Sachse: Sehr gut eignen sich Sätze, die mit "Wie immer" oder "Ist ja mal wieder typisch für dich" anfangen. Damit drücken Sie aus, dass Sie von Ihrem Partner ohnehin nichts als Enttäuschungen erwarten. Ebenso gut funktionieren können "Du-Aussagen" für Vorwürfe und Unterstellungen. Vergessen Sie nicht die abwertende Formulierung.
ZEIT Wissen: Und wenn Paare sich im Urlaub von Alltagskonflikten erholen wollen?
Sachse: Das ist erst recht ein guter Ansatz für einen miesen Urlaub: Sie und Ihr Partner gehen geladen in den Urlaub und reagieren schnell negativ aufeinander. Im besten Fall streiten Sie sich über banale Dinge wie nasse Badehosen auf dem Bett. Dann schaukeln Sie sich gegenseitig so hoch, dass Sie drei Tage lang sauer aufeinander sind. Das nennt man auch hyperallergische Reaktionen.
ZEIT Wissen: Sie sind seit 21 Jahren mit Ihrer Frau verheiratet. In Ihren Urlauben muss einiges falsch laufen ...

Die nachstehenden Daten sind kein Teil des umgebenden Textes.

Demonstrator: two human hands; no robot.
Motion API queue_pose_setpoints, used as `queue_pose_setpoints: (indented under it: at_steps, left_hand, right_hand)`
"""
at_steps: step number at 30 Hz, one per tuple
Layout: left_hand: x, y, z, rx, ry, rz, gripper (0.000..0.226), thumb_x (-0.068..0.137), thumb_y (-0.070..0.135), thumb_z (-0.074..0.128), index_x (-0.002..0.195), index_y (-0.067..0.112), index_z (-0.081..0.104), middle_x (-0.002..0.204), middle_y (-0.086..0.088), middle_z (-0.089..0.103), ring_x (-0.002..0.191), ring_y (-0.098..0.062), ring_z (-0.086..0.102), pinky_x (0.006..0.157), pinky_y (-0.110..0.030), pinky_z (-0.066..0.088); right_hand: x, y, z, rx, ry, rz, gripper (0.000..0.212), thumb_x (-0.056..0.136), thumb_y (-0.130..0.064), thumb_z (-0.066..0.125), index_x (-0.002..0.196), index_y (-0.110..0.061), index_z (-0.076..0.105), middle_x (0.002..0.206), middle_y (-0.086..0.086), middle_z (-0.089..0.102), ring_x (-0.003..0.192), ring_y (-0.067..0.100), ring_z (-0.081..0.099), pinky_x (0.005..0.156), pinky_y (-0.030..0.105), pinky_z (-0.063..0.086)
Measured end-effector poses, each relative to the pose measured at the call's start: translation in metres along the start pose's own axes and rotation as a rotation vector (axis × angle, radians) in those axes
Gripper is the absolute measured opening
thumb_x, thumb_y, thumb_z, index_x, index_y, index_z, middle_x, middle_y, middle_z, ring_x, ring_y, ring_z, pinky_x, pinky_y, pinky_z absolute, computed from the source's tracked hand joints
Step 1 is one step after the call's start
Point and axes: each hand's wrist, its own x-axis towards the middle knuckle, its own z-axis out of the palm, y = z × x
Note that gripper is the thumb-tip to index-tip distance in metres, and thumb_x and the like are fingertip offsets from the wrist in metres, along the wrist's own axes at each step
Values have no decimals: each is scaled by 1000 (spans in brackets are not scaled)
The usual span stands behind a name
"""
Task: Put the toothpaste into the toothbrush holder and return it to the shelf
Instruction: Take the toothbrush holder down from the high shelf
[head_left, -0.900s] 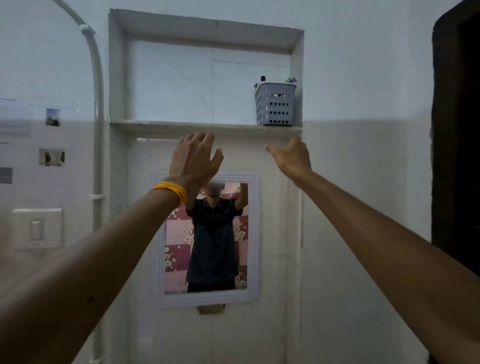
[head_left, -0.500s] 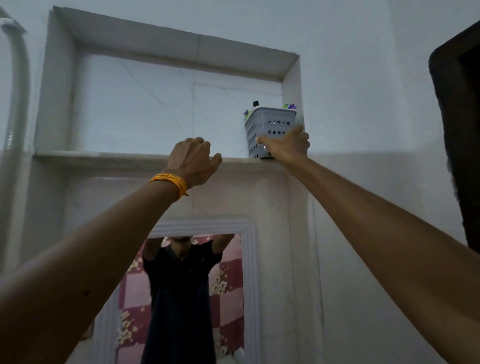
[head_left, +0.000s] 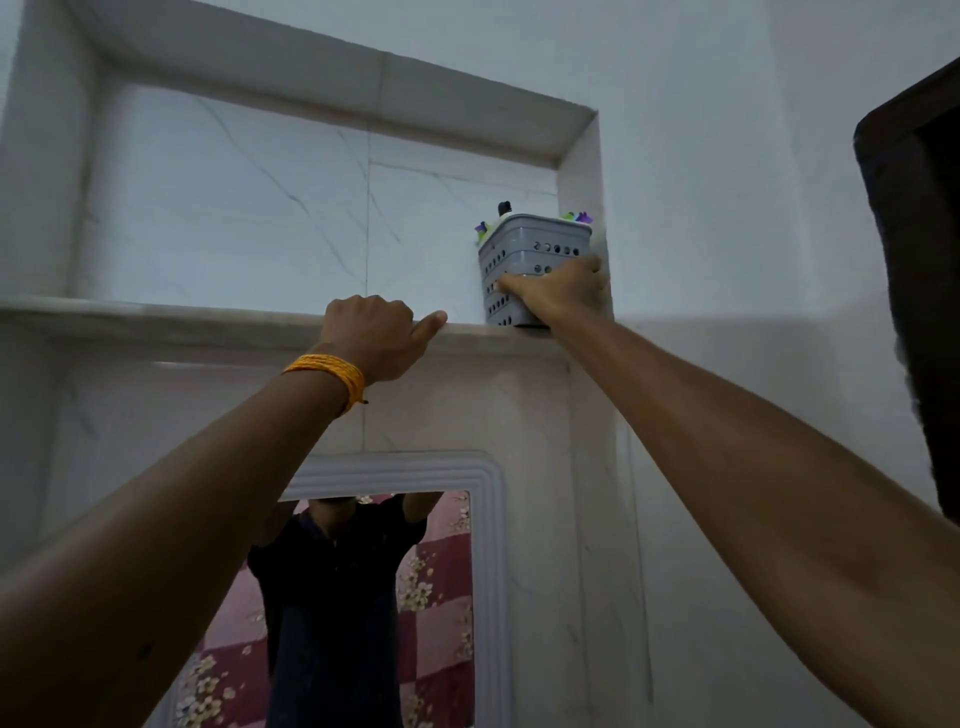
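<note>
The toothbrush holder (head_left: 530, 260) — a grey plastic basket with rows of round holes — stands upright at the far right end of the shelf (head_left: 208, 322), close against the right side wall of the tiled niche (head_left: 234, 208). Small coloured tips and one dark cap show above its rim; the toothpaste itself cannot be singled out among them.

The right hand (head_left: 563, 291) is wrapped around the lower front of the holder, fingers curled onto its perforated face, the thumb side toward the niche wall. The hand is closed in a grasp on the holder; the holder's base appears to rest on the shelf edge.

The left hand (head_left: 379, 338) is at the shelf's front lip, well left of the holder. Its fingers are curled over into a loose fist, the thumb stretched out flat along the ledge — it touches the shelf and holds no object. An orange thread wristband (head_left: 332, 376) circles that wrist.

Below the shelf hangs a white-framed mirror (head_left: 488, 571), which reflects a person in a dark shirt with both arms raised. A dark door frame (head_left: 914, 286) borders the right edge.
</note>
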Motion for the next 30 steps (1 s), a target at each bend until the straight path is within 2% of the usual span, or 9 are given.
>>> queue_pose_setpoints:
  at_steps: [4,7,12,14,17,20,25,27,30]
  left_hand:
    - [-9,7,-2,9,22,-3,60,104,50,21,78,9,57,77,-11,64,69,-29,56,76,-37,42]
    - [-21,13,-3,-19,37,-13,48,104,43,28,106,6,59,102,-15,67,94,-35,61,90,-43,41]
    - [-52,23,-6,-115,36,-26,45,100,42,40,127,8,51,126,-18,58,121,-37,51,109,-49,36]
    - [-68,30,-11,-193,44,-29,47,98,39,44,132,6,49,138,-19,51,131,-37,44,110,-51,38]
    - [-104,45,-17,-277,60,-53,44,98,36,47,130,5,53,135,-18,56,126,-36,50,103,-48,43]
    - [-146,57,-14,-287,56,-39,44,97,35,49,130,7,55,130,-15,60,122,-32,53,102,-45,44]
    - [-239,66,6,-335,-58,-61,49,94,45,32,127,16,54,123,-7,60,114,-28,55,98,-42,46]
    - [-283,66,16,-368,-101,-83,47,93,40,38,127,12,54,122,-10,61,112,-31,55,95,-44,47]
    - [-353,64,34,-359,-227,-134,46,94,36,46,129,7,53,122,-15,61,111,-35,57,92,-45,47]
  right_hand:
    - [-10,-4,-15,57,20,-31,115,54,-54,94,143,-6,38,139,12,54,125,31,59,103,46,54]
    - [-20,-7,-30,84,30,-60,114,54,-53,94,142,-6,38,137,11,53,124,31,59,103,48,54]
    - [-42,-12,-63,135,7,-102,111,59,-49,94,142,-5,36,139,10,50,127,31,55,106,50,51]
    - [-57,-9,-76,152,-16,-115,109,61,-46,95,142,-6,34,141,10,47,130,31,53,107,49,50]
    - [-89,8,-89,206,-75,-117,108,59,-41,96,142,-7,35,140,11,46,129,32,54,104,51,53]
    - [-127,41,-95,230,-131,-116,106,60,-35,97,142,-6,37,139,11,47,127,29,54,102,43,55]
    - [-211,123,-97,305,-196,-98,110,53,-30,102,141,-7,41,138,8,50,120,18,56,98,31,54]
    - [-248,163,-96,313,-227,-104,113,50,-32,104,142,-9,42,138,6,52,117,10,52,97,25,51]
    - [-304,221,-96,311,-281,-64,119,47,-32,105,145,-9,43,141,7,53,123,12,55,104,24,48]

Sachse: Wir haben eine zu gute Streitkultur. Manchmal können wir uns heftig fetzen, aber dann setzen wir uns wieder zusammen und machen ganz gute Kompromisse. Damit sinken die Chancen auf schwelende Konflikte. Wenn wir drei oder vier Wochen Urlaub machen, haben wir in der Regel auch zwei bis drei heftige Streits unterwegs. Das hält uns aber von nichts ab.
Rainer Sachse ist Psychologieprofessor an der Universität Bochum und leitet eine Praxis für Psychotherapie. In seinen Büchern gibt er Anleitungen zu Lebenskatastrophen, etwa: Wie ruiniere ich meine Beziehung - aber endgültig (Klett-Cotta).